*** Opening Data records ***
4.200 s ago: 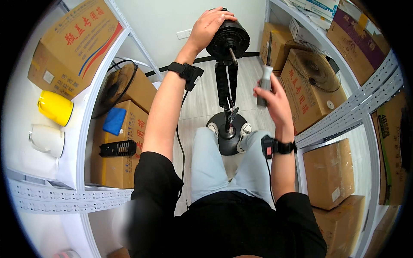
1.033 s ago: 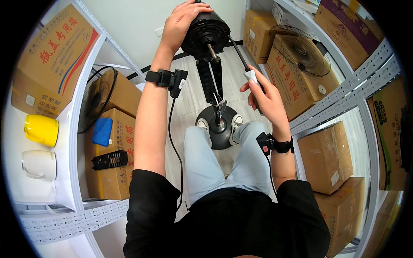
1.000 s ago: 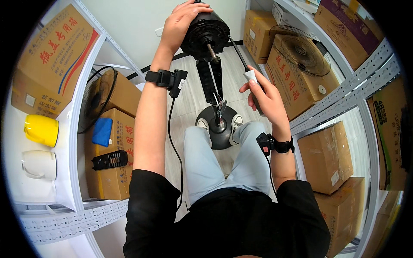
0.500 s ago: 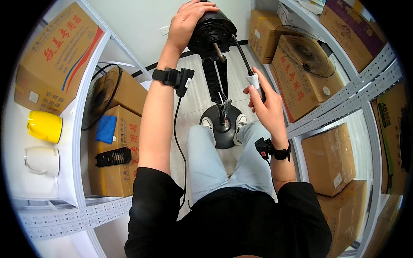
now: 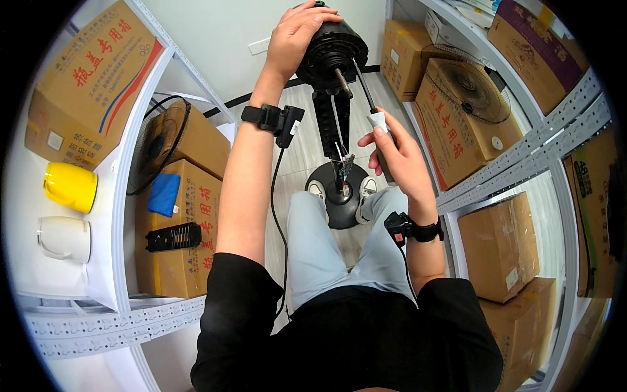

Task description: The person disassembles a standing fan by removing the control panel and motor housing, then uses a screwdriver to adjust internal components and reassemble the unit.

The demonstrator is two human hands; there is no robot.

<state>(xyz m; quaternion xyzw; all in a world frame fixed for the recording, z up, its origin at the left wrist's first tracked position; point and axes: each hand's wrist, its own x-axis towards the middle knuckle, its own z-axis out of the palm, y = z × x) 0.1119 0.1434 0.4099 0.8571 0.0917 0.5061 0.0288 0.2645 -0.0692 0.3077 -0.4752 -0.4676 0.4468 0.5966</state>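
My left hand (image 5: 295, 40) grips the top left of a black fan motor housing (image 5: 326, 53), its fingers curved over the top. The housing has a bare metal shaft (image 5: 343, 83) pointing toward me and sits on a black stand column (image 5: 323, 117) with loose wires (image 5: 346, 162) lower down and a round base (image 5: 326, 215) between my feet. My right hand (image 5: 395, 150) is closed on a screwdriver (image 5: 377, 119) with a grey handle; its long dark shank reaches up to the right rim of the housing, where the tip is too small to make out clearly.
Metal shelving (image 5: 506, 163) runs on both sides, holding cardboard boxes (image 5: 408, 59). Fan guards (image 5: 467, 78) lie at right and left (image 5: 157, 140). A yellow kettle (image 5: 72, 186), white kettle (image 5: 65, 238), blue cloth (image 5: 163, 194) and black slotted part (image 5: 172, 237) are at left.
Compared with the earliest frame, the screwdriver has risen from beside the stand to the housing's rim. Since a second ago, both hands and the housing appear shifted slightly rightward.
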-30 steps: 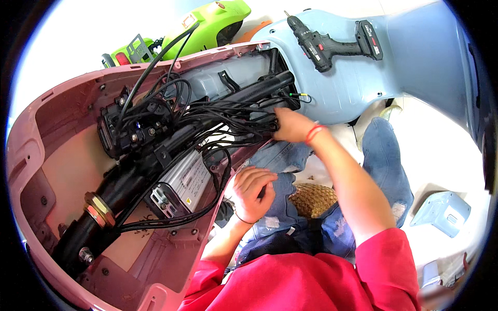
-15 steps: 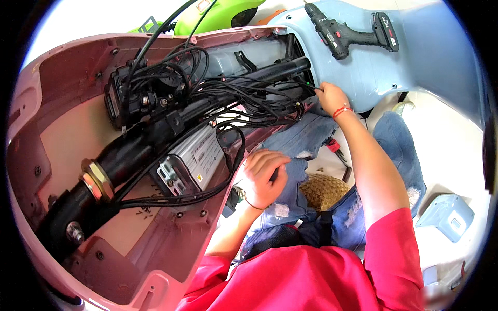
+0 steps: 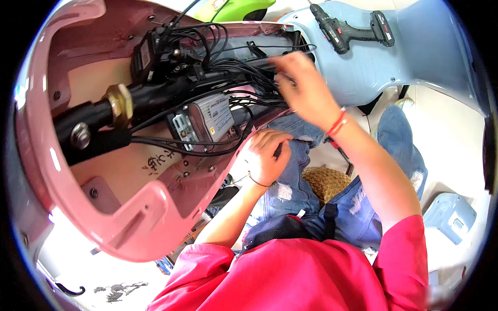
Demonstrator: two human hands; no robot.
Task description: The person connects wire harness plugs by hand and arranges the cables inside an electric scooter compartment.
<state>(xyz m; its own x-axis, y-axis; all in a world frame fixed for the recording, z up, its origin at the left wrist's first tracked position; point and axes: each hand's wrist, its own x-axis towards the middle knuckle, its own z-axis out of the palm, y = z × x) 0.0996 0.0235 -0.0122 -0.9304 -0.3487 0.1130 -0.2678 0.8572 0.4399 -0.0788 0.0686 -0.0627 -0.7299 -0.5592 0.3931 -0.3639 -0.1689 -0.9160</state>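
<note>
My right hand, blurred by motion, is over the bundle of black cables. Its thumb and fingers look apart, and I make out nothing held between them. A thin loose cable runs just beyond the fingertips. Beside the near rim of the pink shell, my left hand rests with loosely bent fingers and no visible object in it. Inside the shell lie a black steering tube with a brass-coloured nut, a silver controller box and a black part with wires.
Joined at the right is a light blue body panel, with a black cordless drill on it. A small blue cover lies on the floor at right. Below me shows a woven seat. A green part stands behind.
My right hand has moved left from the blue panel's edge, away from the cable end it held. The pink shell's left end appears higher in view. My left hand has barely moved.
</note>
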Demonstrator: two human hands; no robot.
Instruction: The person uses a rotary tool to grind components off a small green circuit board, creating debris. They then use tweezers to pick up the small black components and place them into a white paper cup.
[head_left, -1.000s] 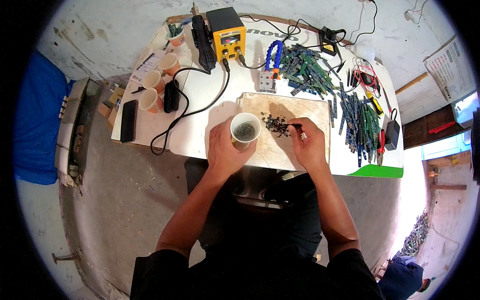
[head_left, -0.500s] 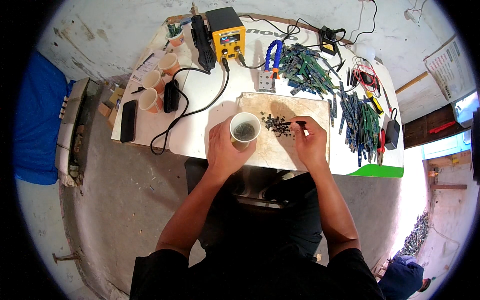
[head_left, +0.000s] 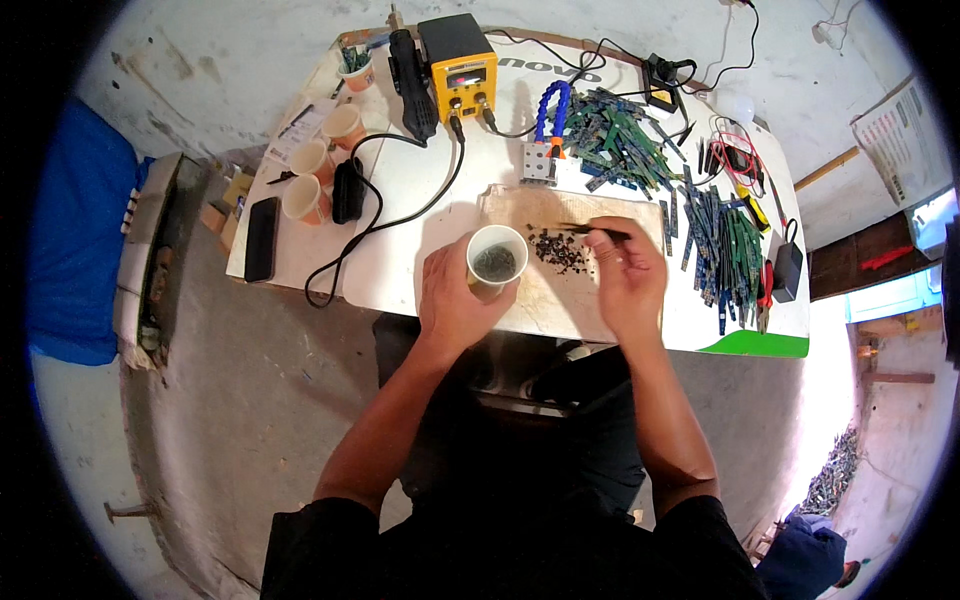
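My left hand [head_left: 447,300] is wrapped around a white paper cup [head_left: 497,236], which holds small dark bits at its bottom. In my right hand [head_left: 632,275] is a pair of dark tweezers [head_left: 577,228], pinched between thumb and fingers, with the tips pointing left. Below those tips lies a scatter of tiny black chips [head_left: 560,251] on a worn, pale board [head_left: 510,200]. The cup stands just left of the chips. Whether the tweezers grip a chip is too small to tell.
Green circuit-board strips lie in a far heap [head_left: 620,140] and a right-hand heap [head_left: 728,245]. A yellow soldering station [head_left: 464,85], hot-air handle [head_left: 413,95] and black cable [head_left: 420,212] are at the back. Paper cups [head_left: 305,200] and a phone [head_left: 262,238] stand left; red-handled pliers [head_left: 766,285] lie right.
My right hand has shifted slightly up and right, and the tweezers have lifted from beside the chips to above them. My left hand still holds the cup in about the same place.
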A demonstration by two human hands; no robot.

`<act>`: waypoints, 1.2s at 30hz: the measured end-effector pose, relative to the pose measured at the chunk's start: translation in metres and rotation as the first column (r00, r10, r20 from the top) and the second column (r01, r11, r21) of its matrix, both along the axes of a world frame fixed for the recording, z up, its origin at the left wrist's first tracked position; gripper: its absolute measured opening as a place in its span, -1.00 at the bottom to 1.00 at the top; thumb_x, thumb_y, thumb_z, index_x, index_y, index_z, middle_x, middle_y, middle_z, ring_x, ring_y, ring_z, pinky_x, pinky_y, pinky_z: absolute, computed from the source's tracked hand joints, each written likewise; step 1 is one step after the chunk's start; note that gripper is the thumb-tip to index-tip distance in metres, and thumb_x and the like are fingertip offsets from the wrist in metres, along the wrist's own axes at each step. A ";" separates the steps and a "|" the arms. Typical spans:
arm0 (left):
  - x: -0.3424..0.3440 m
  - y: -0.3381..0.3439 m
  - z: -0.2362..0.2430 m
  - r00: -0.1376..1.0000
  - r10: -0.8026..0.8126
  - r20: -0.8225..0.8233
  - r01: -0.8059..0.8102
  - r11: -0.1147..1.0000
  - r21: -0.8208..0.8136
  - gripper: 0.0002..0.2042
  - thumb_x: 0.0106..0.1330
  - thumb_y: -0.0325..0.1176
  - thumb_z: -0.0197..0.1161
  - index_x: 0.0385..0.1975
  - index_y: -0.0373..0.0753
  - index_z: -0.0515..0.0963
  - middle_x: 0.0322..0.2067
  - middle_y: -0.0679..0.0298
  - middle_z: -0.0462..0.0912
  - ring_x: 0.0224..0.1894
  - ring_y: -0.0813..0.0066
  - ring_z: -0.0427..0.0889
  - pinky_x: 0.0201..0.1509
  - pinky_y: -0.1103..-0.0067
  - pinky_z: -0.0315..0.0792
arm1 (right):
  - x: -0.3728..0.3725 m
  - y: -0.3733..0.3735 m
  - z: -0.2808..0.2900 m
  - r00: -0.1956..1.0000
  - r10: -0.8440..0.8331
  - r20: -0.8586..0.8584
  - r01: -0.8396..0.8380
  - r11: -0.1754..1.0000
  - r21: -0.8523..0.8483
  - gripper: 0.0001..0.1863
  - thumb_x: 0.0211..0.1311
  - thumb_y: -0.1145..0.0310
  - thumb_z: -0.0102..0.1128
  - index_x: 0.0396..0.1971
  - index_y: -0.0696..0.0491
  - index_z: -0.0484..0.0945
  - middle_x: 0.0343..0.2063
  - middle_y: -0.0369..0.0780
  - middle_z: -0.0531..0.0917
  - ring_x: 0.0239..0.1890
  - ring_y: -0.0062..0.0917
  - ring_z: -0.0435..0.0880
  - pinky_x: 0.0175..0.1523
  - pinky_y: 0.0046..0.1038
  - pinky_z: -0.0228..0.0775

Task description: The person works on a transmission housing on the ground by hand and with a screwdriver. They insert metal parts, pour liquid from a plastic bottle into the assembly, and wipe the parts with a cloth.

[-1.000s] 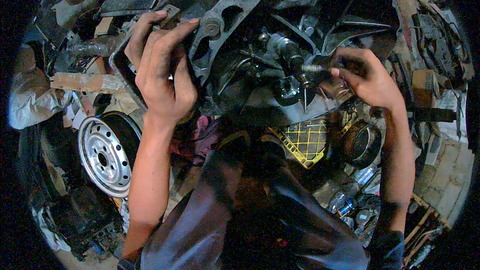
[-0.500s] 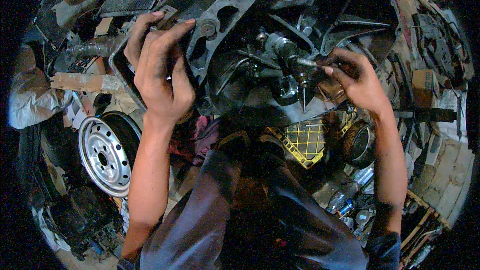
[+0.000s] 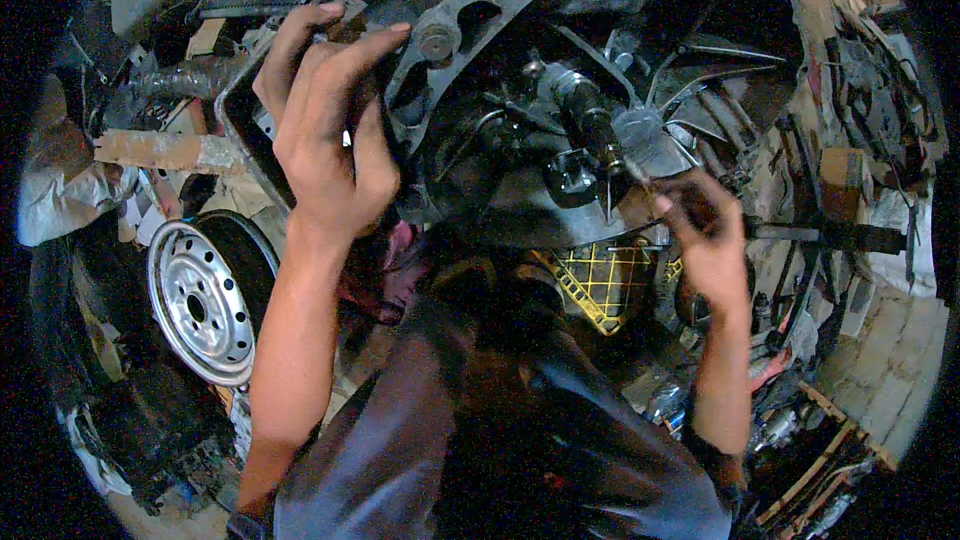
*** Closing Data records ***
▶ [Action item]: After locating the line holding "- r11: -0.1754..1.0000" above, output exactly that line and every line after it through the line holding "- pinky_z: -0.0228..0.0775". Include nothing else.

▶ [Result for this task]:
  - r11: -0.1754..1.0000
  - r21: -0.8523..0.8483
  - gripper: 0.0001..0.1863
  - thumb_x: 0.0211..0.1311
  - thumb_y: -0.1145..0.0310
  - thumb_z: -0.0102..0.1128
  - index_x: 0.0396..0.1971
  - index_y: -0.0696..0.0491
  - index_z: -0.0484..0.0945
  - middle_x: 0.0343..0.2063
  - middle_y: -0.0369..0.0780
  - middle_z: -0.0531..0.0917
  - ring_x: 0.0239..0.1890
  - ring_y: -0.0062..0.0917
  - ring_z: -0.0435..0.0880
  - pinky_x: 0.0175..0.1523
  - pinky_y: 0.0046..0.1038
  - pinky_z: -0.0228..0.0775

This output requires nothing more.